Hanya orang-orang tertentu yang mau melakukannya. Hanya sedikit orang yang bersedia. Dan, Raga Patmilah salah seorang yang dengan rela hati menjadi pemandi mayat. Entah telah berapa orang yang ia sentuh dan gosok kulitnya. Ia dengan sabar dan tatak hatinya berhadapan dengan sekantong daging yang dulu disebut sebagai manusia semasa hidupnya. Karena penasaran, mengenai seperti apa keadaan manusia setelah ditinggalkan ruhnya, aku pun menanyainya dengan semangat.
“Sudah berapa lama Ibu menjadi pemandi mayat?”
“Entahlah, Nak. Saya tidak begitu menghitungnya. Yang jelas setelah suami saya meninggal, saya sangat berkeinginan menjadi orang yang mengabdi kepada masyarakat. Bermanfaat bagi banyak orang.”
“Bagaimana awalnya Ibu hingga menjadi pemandi mayat? Apakah tidak takut atau jijik?”
“Awalnya saya tidak berpikiran akan menjadi pemandi mayat. Awalnya saya hanya ikut ajakan seorang teman untuk menemaninya memandikan mayat. Setelah teman itu meninggal, akhirnya saya yang menggantikannya.”
Ia menghela nafas sebentar kemudian melanjutkan kisahnya. “Ketika pertama kali ikut seorang teman, waktu saya di belakangnya memperhatikan bagaimana ia memandikan mayat, saya merasa ada yang menghalangi pandangan.

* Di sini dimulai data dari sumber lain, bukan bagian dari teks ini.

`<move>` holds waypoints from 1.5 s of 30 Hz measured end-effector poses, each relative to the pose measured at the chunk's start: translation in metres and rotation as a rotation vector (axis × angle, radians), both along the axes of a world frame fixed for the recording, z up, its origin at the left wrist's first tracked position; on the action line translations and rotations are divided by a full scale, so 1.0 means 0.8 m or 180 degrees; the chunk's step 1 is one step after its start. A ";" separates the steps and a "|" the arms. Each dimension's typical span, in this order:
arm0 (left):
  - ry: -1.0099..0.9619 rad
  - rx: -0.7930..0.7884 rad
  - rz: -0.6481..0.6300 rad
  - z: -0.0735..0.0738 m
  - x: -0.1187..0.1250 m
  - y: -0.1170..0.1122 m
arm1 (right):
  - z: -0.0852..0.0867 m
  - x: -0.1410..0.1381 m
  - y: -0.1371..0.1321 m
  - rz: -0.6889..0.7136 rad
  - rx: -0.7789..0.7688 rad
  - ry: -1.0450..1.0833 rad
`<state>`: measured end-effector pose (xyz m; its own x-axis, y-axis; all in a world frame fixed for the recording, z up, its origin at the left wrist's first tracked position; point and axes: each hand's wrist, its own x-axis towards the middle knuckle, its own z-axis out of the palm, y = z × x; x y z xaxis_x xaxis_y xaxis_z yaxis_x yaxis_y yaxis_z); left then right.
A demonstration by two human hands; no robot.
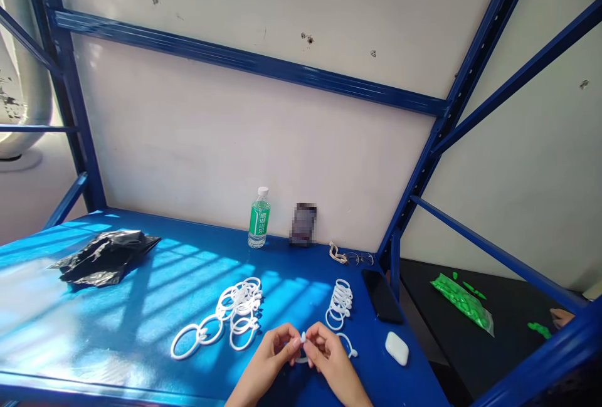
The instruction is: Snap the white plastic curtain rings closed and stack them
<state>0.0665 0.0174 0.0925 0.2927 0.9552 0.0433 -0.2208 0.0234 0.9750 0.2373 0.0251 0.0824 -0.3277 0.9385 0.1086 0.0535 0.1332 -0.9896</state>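
Low over the front of the blue table, my left hand and my right hand meet, fingertips pinched on a small white plastic ring. Its tip pokes up between the fingers; most of the loop is hidden. Just right of my right hand lies another white ring, partly covered by it. Behind that, several white rings rest in an overlapping row. To the left of my hands is a looser heap of white rings, with a few trailing toward the front left.
A black plastic bag lies at left. Along the back stand a bottle and a blurred-out dark object, then glasses. A phone and white case lie right. Beyond the blue frame are green pieces and another person's hand.
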 end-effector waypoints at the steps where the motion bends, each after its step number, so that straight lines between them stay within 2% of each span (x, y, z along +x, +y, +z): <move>1: -0.0271 -0.0175 -0.0130 -0.001 0.003 0.000 | 0.000 -0.001 0.000 0.0207 -0.0227 0.0268; 3: -0.0698 -0.0444 -0.0279 -0.001 0.010 -0.002 | 0.001 -0.004 -0.003 0.0520 -0.0642 0.0802; 5: -0.0880 -0.0550 -0.0299 0.000 0.017 -0.004 | 0.003 -0.008 -0.007 0.0618 -0.1014 0.1293; 8: -0.1019 -0.0668 -0.0285 0.005 0.020 -0.006 | 0.000 -0.015 -0.011 0.0479 -0.1425 0.1831; 11: -0.1143 -0.0782 -0.0297 0.010 0.017 -0.008 | -0.012 -0.018 -0.010 0.0299 -0.1672 0.2152; 17: -0.1319 -0.0747 -0.0297 0.005 0.017 -0.008 | -0.032 -0.015 -0.005 0.0081 -0.1870 0.2417; 21: -0.1704 -0.1053 -0.0015 -0.006 0.021 -0.007 | -0.026 -0.015 -0.004 0.0262 -0.1741 0.2574; 23: -0.1677 -0.1048 0.0037 -0.011 0.021 -0.006 | -0.019 -0.016 -0.004 0.0257 -0.1680 0.2476; 25: -0.1305 -0.0739 0.0025 -0.013 0.017 -0.006 | -0.010 -0.013 -0.003 0.0254 -0.1507 0.2102; 28: -0.0427 -0.0042 0.0201 -0.011 -0.002 -0.004 | 0.012 0.001 -0.001 0.0195 -0.0729 0.1126; 31: 0.0515 0.0751 0.0976 -0.004 -0.033 0.002 | 0.037 0.032 0.001 -0.0290 0.0131 -0.0170; 34: 0.1684 0.1699 0.1955 -0.001 -0.069 0.013 | 0.056 0.070 -0.001 -0.0864 0.0519 -0.1711; 36: 0.2173 0.2044 0.2373 -0.005 -0.091 0.022 | 0.062 0.091 -0.006 -0.1143 0.0515 -0.2586; 39: 0.2756 0.2116 0.2686 -0.019 -0.111 0.034 | 0.064 0.106 -0.012 -0.1221 0.0246 -0.3513; 42: 0.3166 0.2031 0.2809 -0.034 -0.117 0.042 | 0.063 0.101 -0.013 -0.1168 0.0046 -0.3908; 45: 0.3221 0.2000 0.2801 -0.039 -0.116 0.043 | 0.060 0.090 -0.008 -0.1219 0.0099 -0.4137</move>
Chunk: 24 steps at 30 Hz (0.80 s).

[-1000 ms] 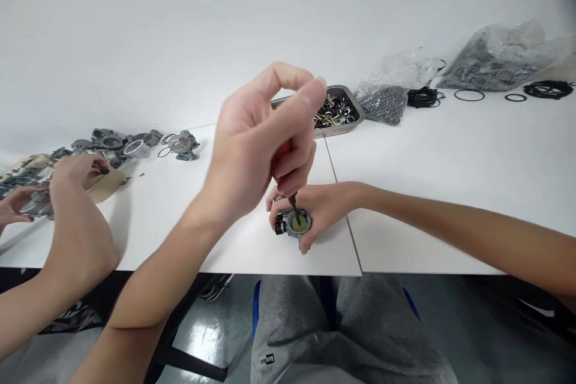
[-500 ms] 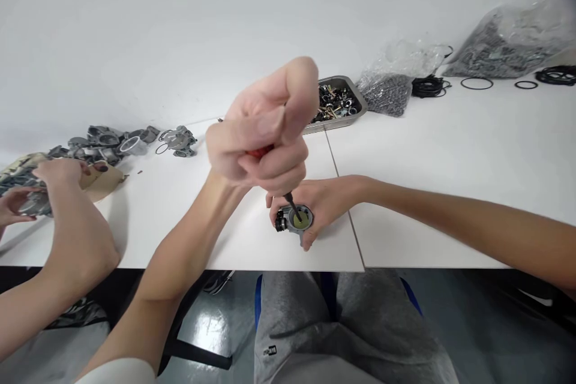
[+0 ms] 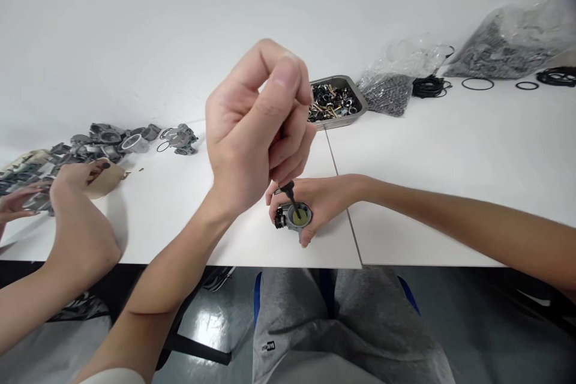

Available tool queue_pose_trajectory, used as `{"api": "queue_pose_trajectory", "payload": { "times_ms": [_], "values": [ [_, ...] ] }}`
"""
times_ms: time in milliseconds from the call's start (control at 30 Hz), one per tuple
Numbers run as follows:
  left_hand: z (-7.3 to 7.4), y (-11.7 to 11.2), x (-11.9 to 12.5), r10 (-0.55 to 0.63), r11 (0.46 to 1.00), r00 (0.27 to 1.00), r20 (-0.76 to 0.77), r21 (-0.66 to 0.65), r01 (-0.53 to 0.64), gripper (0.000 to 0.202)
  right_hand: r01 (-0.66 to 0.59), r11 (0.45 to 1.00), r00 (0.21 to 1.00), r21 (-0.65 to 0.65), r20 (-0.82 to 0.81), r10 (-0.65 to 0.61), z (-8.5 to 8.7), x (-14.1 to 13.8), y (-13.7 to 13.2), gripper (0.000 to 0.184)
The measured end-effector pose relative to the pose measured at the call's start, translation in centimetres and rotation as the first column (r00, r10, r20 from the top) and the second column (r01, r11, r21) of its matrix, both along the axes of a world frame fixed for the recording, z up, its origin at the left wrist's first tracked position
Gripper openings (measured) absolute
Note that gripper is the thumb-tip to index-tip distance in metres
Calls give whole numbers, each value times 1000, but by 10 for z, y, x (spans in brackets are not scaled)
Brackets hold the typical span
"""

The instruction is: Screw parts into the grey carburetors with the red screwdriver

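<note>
My left hand (image 3: 261, 123) is closed around a screwdriver (image 3: 291, 197); the fingers hide most of its red handle. The dark shaft slants down, and its tip meets the brass-coloured disc (image 3: 303, 214) inside a round bore. That bore belongs to a small grey metal carburetor (image 3: 290, 218) with black fittings on its left side, lying on the white table. My right hand (image 3: 321, 199) grips the carburetor from behind and the right, thumb at the near side and fingers at the far side.
Behind my hands stands a metal tray (image 3: 360, 102) of small parts. A bag of grey parts (image 3: 387, 93), black rings (image 3: 429, 86) and a larger bag (image 3: 504, 45) line the wall. Another carburetor (image 3: 180, 139) sits left, near heaped castings (image 3: 105, 135) and a co-worker's hands (image 3: 72, 183).
My left hand has turned around the screwdriver, its wrist rolling so the thumb now points up. The tip stays at the disc. My right hand and the carburetor have hardly moved.
</note>
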State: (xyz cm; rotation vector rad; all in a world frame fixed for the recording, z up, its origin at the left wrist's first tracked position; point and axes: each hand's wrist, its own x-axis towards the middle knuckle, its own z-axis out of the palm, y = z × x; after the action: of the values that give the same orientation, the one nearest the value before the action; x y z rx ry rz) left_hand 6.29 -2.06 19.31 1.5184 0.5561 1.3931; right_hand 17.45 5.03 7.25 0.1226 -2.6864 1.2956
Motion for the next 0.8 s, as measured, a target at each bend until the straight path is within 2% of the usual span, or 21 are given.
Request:
{"api": "queue_pose_trajectory", "payload": {
  "times_ms": [67,167,200,267,333,400,467,567,667,733,800],
  "values": [
    [-1,2,-3,-145,989,988,-53,-13,145,26,7,1000,999,-3,33,-7,2,1,0,54],
    [-3,14,-14,-370,926,925,-91,-116,359,34,5,1000,996,-8,90,-4,5,2,0,53],
    [-5,20,-19,-426,900,898,-106,-148,410,38,4,1000,995,-9,101,-3,6,2,0,53],
    [-12,34,-27,-462,881,872,-161,-199,429,44,4,1000,994,-8,106,-3,6,2,-1,52],
    [-16,44,-31,-391,909,897,-206,-239,341,44,11,1000,995,0,99,-11,6,2,-1,53],
    [-15,43,-30,-292,942,931,-218,-232,242,39,29,999,994,15,103,-30,5,2,-2,54],
    [-8,32,-25,-223,970,952,-210,-141,196,34,43,999,994,33,100,-46,5,2,-2,54],
    [3,10,-14,-35,999,987,-158,-42,28,29,40,998,997,38,65,-43,5,1,-3,53],
    [3,-3,-5,101,989,995,-17,-110,-102,30,25,1000,999,15,46,-26,5,0,-3,52],
    [-2,-6,-3,75,990,995,69,-124,-66,32,18,1000,998,-11,63,-17,6,1,-3,52],
    [-5,-8,-4,-35,994,997,75,-102,42,30,14,999,996,-40,93,-10,7,2,-3,53]
  ]
}}
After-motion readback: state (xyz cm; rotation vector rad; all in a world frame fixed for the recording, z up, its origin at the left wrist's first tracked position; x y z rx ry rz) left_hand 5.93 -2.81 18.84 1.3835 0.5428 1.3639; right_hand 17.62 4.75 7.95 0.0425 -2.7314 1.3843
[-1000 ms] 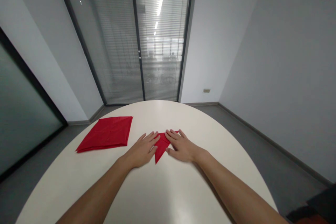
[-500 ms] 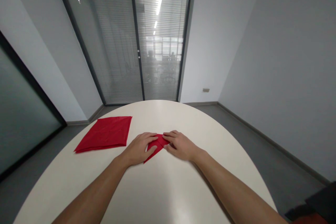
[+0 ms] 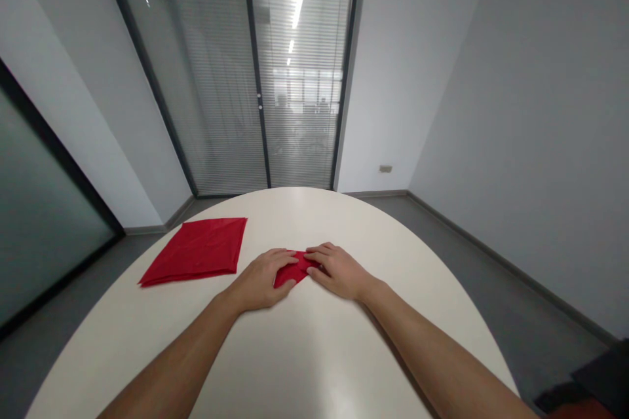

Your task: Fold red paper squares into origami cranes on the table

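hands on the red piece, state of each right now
Left hand: open, thumb spread, touching the folded red piece.
Right hand: touching its right end; cannot tell whether it pinches.

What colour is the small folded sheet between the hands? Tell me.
Red; the small folded sheet shows best in the head view.
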`<action>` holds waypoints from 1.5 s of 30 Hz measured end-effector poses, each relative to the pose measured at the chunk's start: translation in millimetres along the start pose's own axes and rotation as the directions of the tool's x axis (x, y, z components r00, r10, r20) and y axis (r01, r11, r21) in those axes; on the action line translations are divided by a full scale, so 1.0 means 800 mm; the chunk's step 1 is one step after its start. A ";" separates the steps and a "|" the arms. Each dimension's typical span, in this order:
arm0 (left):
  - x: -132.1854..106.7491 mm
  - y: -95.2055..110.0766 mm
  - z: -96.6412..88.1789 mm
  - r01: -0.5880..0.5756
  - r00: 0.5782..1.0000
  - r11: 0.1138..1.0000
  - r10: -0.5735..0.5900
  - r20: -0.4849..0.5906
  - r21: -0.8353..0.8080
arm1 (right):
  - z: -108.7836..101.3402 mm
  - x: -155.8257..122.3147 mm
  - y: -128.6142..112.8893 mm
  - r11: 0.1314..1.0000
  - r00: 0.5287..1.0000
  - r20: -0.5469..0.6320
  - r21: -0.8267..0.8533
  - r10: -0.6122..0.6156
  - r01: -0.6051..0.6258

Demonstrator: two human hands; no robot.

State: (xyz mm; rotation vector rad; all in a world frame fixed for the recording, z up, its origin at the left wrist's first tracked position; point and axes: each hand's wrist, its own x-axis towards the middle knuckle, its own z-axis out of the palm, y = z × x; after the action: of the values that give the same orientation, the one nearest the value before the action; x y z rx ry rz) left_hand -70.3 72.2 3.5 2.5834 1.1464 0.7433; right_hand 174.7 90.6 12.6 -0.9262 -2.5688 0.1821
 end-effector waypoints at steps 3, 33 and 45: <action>0.000 0.000 -0.002 -0.014 1.000 1.000 0.014 0.002 -0.001 | 0.000 0.001 0.000 0.999 1.000 -0.005 0.016 -0.029 0.029; 0.012 0.030 0.007 0.136 0.989 0.991 -0.135 -0.057 0.016 | -0.005 0.007 -0.006 0.998 0.997 -0.042 0.010 -0.069 0.070; 0.014 0.040 0.008 0.178 0.983 0.976 -0.171 -0.065 0.129 | 0.001 0.010 0.000 0.996 0.994 -0.058 -0.023 -0.088 0.087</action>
State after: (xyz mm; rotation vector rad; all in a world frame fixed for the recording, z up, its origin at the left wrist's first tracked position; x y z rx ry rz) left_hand -40.2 59.1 15.0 2.5391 1.4652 0.7229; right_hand 169.2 95.5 14.6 -0.8116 -2.5550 0.1023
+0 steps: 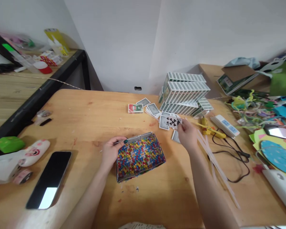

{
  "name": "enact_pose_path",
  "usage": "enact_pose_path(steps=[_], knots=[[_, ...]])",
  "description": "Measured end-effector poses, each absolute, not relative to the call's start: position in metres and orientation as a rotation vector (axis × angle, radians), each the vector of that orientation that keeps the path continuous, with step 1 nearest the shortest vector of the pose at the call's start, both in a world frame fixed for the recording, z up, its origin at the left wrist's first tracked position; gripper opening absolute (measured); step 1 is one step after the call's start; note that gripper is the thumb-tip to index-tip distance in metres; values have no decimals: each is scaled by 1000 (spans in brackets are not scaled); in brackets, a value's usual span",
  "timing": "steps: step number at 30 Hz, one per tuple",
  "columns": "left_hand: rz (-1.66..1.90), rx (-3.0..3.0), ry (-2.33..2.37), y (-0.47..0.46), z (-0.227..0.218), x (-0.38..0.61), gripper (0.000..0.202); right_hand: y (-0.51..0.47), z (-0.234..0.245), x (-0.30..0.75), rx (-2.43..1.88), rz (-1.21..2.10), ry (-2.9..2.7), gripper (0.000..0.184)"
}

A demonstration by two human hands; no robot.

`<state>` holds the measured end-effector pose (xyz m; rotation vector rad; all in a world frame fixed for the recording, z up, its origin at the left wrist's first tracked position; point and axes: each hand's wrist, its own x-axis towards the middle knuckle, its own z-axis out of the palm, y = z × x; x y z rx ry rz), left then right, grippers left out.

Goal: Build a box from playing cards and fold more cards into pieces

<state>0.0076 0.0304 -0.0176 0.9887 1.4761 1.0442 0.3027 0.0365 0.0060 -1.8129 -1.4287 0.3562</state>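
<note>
A small open box point(140, 156) built from playing cards with colourful patterned faces sits mid-table. My left hand point(111, 151) grips its left wall, fingers closed on the rim. My right hand point(187, 133) reaches to the loose playing cards point(169, 121) scattered just beyond the box, fingers pinched on the edge of a face-up clubs card point(173, 121). A red card pack point(135, 108) lies further left of those cards.
Stacked card packs point(184, 93) stand at the back. A yellow glue gun point(209, 128), glue sticks point(213, 157), a power strip point(225, 125) and black cable lie right. A phone point(50, 178) and tape rolls lie left. Craft scraps crowd the right edge.
</note>
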Motion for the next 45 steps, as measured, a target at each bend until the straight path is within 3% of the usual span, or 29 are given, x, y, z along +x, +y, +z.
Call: enact_pose_path(steps=[4, 11, 27, 36, 45], knots=[[1061, 1008, 1468, 39, -21, -3, 15, 24, -13, 291, -1444, 839, -1038, 19], [1054, 1053, 1342, 53, -25, -26, 19, 6, -13, 257, -1252, 962, -866, 19], [1156, 1119, 1211, 52, -25, -39, 47, -25, 50, 234, -1101, 777, -1144, 6], [1158, 1112, 1139, 53, -32, -41, 46, -40, 64, 226, -1018, 754, -1360, 23], [1144, 1111, 1149, 53, -26, -38, 44, -43, 69, 238, -1092, 330, -1877, 51]])
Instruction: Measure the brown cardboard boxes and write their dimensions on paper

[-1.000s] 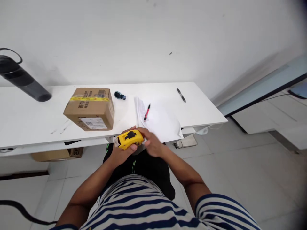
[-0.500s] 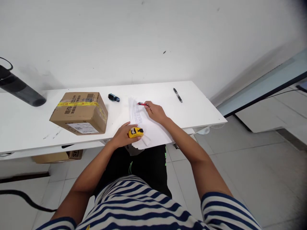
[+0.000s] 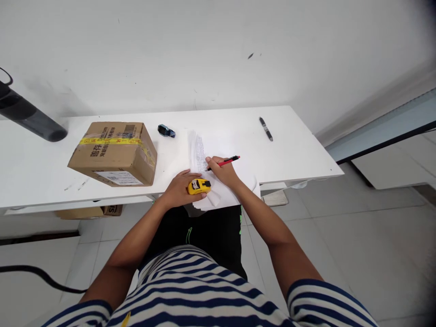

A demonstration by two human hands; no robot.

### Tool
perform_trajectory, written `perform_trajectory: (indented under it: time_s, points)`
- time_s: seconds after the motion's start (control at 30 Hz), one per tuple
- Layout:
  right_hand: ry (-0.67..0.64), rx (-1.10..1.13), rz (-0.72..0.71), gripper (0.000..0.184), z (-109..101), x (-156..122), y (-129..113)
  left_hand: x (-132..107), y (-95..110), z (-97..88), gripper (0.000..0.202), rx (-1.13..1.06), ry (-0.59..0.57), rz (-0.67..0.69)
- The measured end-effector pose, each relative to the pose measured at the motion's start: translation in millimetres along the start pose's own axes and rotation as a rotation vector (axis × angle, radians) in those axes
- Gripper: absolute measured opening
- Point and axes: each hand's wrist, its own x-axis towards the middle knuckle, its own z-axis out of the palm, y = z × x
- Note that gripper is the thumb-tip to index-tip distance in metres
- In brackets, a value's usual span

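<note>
My right hand is closed round a red and black pen, its tip down on the written part of the paper sheets. Lines of handwriting run down the left side of the top sheet. In my left hand is a yellow tape measure with a black part, thumb and fingers around it. That hand rests on the near left part of the sheets, which hang slightly over the front edge of the white table.
A taped cardboard box stands on the left, with a dark bottle beyond it. Behind the papers lies a small dark blue object. A black pen lies at the right. Another box sits under the table.
My right hand has drawn nearer to me over the sheet, and the pen has turned so its rear end points right. The view has shifted slightly; my left hand keeps the tape measure.
</note>
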Motion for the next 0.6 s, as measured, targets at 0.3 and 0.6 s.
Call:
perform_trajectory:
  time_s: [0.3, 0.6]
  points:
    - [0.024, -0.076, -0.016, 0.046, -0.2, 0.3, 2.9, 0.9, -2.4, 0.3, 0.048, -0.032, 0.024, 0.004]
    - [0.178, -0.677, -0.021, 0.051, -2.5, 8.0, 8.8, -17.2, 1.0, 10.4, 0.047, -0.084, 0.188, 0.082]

Mata seperti tampak kabur, tapi saat saya pertama kali memandikan mayat sendirian, pandangan saya tampak jernih dan terang.”
“Mengapa bisa begitu?”
“Entahlah, mungkin si mayat malu dilihat beramai-ramai,” katanya sambil tertawa ringan.
“Bolehkah saya tahu, apa sebenarnya yang menjadi ciri-ciri seseorang itu telah meninggal?”
“Boleh saja, Nak. Toh, itu adalah titik akhirnya kita. Kita semua akan merasakannya tepat pada waktu yang telah Tuhan tentukan.” Dia mengubah arah pandangnya seperti sedang melirik ke arah langit kemudian melanjutkan. “Akhir kehidupan seorang manusia tidak ditakdirkan sama. Berbeda antara satu dengan yang lain. Ada yang meninggal dengan wajar, ada pula yang tidak wajar. Ada yang tersenyum, ada yang tampak sedih, dan ada yang tampak ketakutan. Terlihat sekali dari mata dan raut mukanya. Sepertinya itu bergantung amal perbuatannya ketika ia masih hidup.”
“Terus apa yang menjadi ciri fisik seseorang yang telah mati, Bu?”
“Manusia yang telah mati fisiknya berubah. Ia akan tampak sedikit memanjang tubuhnya. Kulitnya ketika disentuh gemerisik. Dagunya terasa kasar dan pori-porinya menganga. Hidung tampak seperti ditarik ke dahi. Matanya tenggelam. Permukaan hidungnya berkeringat ketika baru meninggal. Daun telinganya ketarik kulit dan urat leher. Otot pada leher kaku. Dan, maaf, buah pelirnya seperti tertelan.”